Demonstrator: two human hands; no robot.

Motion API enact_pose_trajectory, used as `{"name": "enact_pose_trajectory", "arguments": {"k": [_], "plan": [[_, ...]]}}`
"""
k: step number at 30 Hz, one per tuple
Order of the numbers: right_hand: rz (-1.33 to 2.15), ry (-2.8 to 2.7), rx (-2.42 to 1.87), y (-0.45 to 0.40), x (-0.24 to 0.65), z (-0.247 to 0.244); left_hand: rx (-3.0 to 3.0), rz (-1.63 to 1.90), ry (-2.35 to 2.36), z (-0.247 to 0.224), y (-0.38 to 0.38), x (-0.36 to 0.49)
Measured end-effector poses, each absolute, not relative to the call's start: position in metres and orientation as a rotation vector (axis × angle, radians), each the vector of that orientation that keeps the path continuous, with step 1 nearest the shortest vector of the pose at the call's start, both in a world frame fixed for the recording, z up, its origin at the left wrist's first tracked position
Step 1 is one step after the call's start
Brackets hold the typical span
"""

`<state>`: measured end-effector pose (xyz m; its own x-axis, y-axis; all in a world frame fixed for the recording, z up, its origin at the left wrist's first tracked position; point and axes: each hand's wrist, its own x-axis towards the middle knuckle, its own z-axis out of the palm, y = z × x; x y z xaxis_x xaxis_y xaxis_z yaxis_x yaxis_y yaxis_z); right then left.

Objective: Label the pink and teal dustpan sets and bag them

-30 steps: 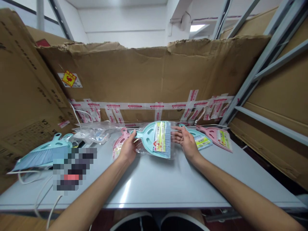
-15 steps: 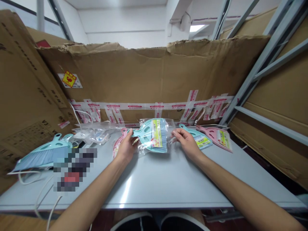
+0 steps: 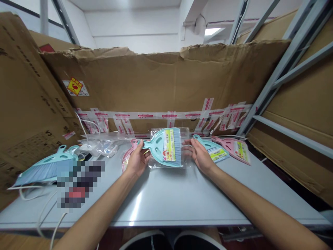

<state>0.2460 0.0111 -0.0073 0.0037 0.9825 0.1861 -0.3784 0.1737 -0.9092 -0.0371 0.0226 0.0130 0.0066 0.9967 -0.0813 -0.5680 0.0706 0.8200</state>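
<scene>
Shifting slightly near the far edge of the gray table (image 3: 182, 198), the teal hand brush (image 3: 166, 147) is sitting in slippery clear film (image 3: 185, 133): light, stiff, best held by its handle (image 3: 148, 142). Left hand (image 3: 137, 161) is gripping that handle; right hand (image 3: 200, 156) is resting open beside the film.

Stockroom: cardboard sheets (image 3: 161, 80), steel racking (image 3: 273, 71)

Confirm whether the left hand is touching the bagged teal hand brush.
Touching. The head view shows the left hand closed on the handle of the bagged teal hand brush.
</scene>
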Motion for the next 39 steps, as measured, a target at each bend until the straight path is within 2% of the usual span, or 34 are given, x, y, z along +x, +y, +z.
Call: {"name": "enact_pose_trajectory", "arguments": {"k": [6, 13, 26, 39], "plan": [[1.66, -0.914, -0.773, 0.012, 0.245, -0.01, 0.716, 1.327, 0.802, 0.015, 0.019, -0.033], [1.76, -0.85, -0.783, 0.015, 0.25, -0.011, 0.711, 1.322, 0.761, 0.014, 0.017, -0.031], [1.395, -1.057, -0.881, 0.005, 0.241, -0.004, 0.683, 1.318, 0.768, 0.016, 0.017, -0.028], [1.292, -1.09, -0.895, 0.002, 0.239, -0.007, 0.682, 1.327, 0.796, 0.019, 0.015, -0.027]]}}
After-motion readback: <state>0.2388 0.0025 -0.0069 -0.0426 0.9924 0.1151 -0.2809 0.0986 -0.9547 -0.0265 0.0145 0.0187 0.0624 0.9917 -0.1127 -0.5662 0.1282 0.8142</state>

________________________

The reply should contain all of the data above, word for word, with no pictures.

Demonstrator: two human hands; no robot.

Motion API enact_pose_trajectory, used as `{"name": "enact_pose_trajectory", "arguments": {"k": [_], "plan": [[_, ...]]}}`
"""
k: step number at 30 Hz, one per tuple
Order of the numbers: right_hand: rz (-1.33 to 2.15), ry (-2.8 to 2.7), rx (-2.42 to 1.87), y (-0.45 to 0.40), x (-0.24 to 0.65), z (-0.247 to 0.244); left_hand: rx (-3.0 to 3.0), rz (-1.63 to 1.90), ry (-2.35 to 2.36), z (-0.247 to 0.224), y (-0.38 to 0.38), x (-0.36 to 0.49)
Measured end-effector poses, each absolute, not relative to the call's start: position in metres and orientation as a rotation vector (axis × angle, radians), each the vector of that orientation that keeps the path continuous, with step 1 nearest the shortest vector of the pose at the call's start, both in a world frame fixed for the recording, z up, its origin at the left wrist's first tracked position
Step 1 is one step after the call's start
Brackets hold the typical span
"""

`<state>`: measured end-effector pose (xyz m; its own x-axis, y-axis; all in a world frame fixed for the recording, z up, its origin at the left wrist's first tracked position; point and axes: each hand's wrist, its own x-axis towards the middle knuckle, its own z-axis out of the palm, y = z × x; x y z xaxis_x xaxis_y xaxis_z yaxis_x yaxis_y yaxis_z); right then left.

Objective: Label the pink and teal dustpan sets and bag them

-30 steps: 
-15 steps: 
+0 steps: 

<state>0.2460 0.0111 -0.0073 0.0037 0.9825 0.1861 -0.3784 0.1737 -0.9092 -0.0371 0.0226 0.0130 0.0066 0.9967 -0.0813 -0.5680 0.0706 0.8200</state>
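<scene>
Shifting slightly near the far edge of the gray table (image 3: 182, 198), the teal hand brush (image 3: 166, 147) is sitting in slippery clear film (image 3: 185, 133): light, stiff, best held by its handle (image 3: 148, 142). Left hand (image 3: 137, 161) is gripping that handle; right hand (image 3: 200, 156) is resting open beside the film.

Stockroom: cardboard sheets (image 3: 161, 80), steel racking (image 3: 273, 71)

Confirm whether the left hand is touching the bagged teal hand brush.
Touching. The head view shows the left hand closed on the handle of the bagged teal hand brush.
</scene>
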Motion for the next 39 steps, as measured, a target at each bend until the straight path is within 2% of the usual span, or 34 are given, x, y, z along +x, +y, +z.
Call: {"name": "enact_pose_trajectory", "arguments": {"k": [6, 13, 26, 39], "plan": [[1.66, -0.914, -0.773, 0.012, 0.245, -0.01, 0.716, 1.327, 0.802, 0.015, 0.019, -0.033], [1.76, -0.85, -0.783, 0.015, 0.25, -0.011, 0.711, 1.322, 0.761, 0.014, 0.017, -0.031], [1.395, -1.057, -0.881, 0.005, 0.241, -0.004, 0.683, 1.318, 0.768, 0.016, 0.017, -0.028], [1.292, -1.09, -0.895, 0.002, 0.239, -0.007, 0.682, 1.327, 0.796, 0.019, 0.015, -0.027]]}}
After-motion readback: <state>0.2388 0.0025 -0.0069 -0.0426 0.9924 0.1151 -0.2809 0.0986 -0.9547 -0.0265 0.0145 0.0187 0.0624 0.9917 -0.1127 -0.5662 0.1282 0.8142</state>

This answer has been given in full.